Mohammed VI gracie les supporters sénégalais après le chaos de la CAN

Par Thomas Durand··4 min de lecture·Source: Footmercato

Le roi du Maroc a accordé une grâce royale aux fans sénégalais condamnés pour troubles lors de la finale de la CAN 2025. Un tournant diplomatique après des incidents en tribunes.

Mohammed VI gracie les supporters sénégalais après le chaos de la CAN

La CAN 2025 aura finalement livré plus que des buts et des trophées. Plusieurs mois après la finale entre le Maroc et le Sénégal, le roi Mohammed VI vient de gracier les supporters sénégalais qui avaient été condamnés pour leur comportement dans les tribunes du Stade de Fès. Une décision royale qui met un terme à une affaire qui avait débordé largement du cadre purement sportif pour entrer de plain-pied dans la sphère diplomatique et politique.

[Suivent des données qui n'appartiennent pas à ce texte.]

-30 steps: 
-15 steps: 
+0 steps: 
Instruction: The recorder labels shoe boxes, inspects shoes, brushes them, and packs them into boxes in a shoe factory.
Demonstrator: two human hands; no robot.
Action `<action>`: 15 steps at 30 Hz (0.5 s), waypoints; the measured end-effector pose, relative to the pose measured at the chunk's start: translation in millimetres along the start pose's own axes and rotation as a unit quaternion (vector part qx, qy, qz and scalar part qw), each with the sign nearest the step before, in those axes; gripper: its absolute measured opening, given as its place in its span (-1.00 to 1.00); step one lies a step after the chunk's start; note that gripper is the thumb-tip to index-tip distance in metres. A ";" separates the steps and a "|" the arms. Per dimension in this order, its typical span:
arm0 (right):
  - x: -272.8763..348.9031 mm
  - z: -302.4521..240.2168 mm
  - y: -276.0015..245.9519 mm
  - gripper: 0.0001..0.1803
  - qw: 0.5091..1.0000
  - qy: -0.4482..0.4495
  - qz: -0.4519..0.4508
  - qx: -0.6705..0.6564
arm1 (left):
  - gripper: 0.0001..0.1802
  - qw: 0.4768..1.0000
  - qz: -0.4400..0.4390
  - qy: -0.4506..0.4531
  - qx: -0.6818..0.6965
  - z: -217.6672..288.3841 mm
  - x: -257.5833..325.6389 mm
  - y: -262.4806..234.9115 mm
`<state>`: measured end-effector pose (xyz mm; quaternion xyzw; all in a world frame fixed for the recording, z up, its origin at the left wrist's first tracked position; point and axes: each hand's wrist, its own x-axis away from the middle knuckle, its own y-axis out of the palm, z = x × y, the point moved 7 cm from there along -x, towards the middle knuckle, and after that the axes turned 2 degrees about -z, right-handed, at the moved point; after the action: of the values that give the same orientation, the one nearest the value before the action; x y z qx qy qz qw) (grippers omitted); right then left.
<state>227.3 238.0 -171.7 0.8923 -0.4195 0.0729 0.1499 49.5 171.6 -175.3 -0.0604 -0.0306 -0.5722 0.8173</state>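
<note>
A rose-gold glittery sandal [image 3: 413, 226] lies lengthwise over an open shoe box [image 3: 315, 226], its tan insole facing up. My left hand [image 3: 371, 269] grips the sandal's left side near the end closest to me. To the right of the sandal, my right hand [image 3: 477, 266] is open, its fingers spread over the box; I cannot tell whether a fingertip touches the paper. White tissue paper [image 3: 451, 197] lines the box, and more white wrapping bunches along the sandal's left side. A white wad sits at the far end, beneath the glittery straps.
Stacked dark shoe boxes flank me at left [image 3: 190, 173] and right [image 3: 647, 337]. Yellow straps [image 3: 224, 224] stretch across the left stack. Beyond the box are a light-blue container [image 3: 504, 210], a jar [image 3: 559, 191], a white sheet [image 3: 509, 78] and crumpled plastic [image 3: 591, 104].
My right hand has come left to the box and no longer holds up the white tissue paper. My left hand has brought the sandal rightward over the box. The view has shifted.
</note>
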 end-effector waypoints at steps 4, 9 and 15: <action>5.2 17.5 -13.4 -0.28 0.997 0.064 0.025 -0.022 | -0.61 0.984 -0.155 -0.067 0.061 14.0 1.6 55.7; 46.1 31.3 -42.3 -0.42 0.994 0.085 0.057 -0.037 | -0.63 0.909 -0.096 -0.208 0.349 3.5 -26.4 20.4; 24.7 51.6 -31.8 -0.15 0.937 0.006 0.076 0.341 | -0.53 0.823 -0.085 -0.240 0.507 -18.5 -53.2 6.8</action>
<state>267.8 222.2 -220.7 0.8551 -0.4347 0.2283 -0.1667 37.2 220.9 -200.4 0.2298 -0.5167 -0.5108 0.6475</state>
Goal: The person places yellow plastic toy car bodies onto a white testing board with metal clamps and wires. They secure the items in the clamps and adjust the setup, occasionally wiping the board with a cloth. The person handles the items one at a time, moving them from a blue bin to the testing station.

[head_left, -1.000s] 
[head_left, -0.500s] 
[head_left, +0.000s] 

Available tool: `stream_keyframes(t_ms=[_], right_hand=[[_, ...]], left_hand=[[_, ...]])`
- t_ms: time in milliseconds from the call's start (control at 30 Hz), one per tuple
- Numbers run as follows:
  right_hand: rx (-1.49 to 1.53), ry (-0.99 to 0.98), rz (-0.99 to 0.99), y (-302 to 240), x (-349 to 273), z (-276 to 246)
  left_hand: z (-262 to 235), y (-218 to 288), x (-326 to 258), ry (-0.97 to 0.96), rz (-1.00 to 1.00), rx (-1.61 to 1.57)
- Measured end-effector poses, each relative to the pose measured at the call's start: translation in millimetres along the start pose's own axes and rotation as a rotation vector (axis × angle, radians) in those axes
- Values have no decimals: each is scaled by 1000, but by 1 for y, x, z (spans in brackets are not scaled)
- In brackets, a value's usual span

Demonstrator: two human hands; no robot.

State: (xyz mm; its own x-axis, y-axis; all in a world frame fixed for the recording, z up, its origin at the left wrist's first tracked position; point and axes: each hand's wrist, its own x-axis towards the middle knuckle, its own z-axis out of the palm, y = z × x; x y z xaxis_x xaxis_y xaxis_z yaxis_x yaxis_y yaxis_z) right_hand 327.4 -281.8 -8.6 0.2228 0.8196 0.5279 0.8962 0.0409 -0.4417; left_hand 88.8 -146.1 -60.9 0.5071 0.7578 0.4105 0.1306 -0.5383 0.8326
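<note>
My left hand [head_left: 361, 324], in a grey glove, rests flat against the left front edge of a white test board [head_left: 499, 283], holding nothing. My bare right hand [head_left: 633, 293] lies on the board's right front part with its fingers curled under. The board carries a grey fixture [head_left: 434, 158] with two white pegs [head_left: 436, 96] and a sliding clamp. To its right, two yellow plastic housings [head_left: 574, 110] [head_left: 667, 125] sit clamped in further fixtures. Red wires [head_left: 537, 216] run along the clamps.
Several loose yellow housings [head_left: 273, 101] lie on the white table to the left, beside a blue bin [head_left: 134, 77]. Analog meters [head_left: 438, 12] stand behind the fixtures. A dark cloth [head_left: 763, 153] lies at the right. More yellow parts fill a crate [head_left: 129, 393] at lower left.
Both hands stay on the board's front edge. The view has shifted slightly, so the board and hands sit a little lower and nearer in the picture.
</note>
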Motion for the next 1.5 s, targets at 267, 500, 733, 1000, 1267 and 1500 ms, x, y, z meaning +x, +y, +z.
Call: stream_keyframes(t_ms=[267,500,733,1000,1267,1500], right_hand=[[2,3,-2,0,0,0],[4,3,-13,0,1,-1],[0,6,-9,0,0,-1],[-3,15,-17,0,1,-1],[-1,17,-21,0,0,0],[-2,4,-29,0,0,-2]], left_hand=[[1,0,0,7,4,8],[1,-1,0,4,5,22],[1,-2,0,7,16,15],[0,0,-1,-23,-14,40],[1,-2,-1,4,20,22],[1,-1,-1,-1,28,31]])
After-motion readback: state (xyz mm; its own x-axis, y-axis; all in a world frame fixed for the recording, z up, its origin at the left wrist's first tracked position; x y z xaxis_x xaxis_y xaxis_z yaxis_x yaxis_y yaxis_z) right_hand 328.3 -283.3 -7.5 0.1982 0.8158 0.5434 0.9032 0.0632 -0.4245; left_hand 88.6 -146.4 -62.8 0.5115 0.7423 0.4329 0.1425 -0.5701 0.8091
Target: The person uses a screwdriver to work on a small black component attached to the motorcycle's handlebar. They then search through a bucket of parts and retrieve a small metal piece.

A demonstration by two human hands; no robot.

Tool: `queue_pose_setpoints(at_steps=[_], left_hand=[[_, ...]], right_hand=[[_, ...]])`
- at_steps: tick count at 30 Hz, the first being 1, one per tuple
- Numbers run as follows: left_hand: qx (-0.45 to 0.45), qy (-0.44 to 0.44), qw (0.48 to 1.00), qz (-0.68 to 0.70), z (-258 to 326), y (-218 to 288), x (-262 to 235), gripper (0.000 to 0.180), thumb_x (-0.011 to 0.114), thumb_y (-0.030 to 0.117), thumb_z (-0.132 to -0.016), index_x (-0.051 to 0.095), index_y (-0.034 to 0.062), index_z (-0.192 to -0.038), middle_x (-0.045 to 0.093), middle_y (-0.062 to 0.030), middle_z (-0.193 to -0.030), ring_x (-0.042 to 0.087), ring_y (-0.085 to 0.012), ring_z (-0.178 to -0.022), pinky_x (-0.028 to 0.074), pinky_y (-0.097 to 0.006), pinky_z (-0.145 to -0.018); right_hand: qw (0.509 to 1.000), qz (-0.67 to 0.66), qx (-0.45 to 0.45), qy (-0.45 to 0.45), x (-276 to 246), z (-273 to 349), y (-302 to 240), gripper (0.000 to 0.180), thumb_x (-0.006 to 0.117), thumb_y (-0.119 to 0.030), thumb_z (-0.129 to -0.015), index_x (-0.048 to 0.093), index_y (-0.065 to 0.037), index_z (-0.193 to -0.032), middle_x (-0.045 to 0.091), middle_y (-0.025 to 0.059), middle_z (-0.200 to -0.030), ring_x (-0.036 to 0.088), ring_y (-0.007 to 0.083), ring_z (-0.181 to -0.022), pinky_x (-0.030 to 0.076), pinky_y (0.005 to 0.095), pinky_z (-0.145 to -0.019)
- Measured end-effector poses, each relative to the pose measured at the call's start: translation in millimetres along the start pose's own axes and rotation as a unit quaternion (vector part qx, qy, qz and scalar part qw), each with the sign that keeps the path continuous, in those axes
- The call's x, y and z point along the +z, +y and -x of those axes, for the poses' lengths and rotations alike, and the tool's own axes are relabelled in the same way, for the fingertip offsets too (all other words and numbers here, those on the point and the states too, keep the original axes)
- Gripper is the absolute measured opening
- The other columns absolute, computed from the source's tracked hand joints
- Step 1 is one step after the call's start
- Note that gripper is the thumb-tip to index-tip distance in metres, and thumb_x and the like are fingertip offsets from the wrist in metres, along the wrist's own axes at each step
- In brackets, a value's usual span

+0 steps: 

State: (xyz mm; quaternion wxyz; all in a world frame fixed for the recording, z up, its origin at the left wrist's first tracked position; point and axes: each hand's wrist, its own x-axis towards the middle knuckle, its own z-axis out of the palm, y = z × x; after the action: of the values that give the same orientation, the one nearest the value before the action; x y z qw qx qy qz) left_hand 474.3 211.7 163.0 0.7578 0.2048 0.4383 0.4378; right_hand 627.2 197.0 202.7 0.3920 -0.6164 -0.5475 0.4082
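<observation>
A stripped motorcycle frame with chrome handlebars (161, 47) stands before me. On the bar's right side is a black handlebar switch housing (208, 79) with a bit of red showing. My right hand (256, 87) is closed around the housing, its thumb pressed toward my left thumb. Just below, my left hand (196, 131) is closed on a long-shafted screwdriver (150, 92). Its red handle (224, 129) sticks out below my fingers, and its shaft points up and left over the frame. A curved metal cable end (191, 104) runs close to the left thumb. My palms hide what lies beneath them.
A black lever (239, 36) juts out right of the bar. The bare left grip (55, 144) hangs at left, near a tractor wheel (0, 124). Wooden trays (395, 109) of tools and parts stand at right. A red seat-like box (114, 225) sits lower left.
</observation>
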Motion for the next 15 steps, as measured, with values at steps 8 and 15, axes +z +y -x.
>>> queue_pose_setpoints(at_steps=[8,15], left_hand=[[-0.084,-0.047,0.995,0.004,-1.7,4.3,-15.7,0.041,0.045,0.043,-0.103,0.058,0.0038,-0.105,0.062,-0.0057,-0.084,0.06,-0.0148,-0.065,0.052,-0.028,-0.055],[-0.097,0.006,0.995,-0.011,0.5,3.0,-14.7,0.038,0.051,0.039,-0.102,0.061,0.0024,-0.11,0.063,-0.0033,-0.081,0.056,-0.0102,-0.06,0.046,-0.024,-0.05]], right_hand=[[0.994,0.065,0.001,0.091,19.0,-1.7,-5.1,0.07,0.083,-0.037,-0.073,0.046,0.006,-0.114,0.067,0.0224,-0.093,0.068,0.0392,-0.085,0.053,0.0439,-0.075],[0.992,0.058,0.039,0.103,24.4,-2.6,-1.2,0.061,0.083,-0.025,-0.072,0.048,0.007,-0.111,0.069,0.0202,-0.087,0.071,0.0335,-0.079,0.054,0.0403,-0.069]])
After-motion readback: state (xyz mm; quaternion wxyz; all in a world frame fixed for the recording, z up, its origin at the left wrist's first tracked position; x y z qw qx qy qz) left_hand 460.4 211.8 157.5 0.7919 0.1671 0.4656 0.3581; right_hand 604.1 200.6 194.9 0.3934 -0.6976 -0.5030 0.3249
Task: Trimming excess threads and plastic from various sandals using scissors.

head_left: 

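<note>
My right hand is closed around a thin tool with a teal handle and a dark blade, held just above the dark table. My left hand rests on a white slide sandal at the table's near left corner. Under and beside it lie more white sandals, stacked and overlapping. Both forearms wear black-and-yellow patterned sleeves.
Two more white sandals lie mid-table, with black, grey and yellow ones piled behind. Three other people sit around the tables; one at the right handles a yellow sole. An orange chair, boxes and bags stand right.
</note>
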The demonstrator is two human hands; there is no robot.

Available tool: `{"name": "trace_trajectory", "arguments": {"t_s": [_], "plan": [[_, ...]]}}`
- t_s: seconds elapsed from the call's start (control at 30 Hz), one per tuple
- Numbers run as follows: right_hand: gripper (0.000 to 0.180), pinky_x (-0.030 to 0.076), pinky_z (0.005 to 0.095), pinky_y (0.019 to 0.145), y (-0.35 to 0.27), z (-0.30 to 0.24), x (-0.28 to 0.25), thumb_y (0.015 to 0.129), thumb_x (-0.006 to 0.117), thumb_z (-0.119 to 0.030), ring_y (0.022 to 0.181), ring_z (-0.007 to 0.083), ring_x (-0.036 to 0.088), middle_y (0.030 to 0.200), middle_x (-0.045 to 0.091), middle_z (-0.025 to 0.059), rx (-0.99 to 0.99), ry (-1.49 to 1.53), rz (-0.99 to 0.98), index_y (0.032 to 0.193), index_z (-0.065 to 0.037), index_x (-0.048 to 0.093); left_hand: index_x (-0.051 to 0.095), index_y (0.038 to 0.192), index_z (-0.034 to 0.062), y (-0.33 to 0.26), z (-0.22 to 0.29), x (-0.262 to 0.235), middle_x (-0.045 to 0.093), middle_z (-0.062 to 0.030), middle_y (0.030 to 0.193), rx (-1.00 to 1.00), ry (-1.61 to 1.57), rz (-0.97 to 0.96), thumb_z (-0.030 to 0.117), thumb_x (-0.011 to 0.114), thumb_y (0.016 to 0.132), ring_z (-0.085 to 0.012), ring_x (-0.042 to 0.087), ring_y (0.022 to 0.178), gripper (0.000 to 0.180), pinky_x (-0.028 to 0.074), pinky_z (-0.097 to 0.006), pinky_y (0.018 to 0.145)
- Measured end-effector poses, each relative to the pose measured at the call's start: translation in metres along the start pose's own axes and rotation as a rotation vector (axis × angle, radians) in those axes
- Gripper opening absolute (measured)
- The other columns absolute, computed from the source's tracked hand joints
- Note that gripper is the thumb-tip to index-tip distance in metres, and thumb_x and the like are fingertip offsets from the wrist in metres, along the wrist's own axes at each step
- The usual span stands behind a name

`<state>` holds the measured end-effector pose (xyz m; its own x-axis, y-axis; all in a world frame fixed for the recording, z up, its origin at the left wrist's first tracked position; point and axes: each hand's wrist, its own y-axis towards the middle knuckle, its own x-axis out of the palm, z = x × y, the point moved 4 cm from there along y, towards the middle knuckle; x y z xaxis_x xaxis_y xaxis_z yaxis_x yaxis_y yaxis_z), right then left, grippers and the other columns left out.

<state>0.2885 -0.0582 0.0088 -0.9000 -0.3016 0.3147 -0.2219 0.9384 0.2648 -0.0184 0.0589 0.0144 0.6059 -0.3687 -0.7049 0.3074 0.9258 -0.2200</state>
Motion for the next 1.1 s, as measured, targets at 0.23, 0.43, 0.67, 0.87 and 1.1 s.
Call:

Les faits remontent à février dernier. Pendant la finale de la Coupe d'Afrique des Nations, des incidents avaient éclaté en tribunes impliquant des supporters sénégalais. Certains avaient lancé des projectiles, d'autres avaient déclenché des fumigènes dans un contexte de tension croissante au fur et à mesure de la rencontre. La police marocaine avait procédé à des interpellations sur le coup. Par la suite, plusieurs supporteurs du Sénégal avaient reçu des condamnations de la part de la justice marocaine, des peines allant de quelques mois de prison à des amendes substantielles.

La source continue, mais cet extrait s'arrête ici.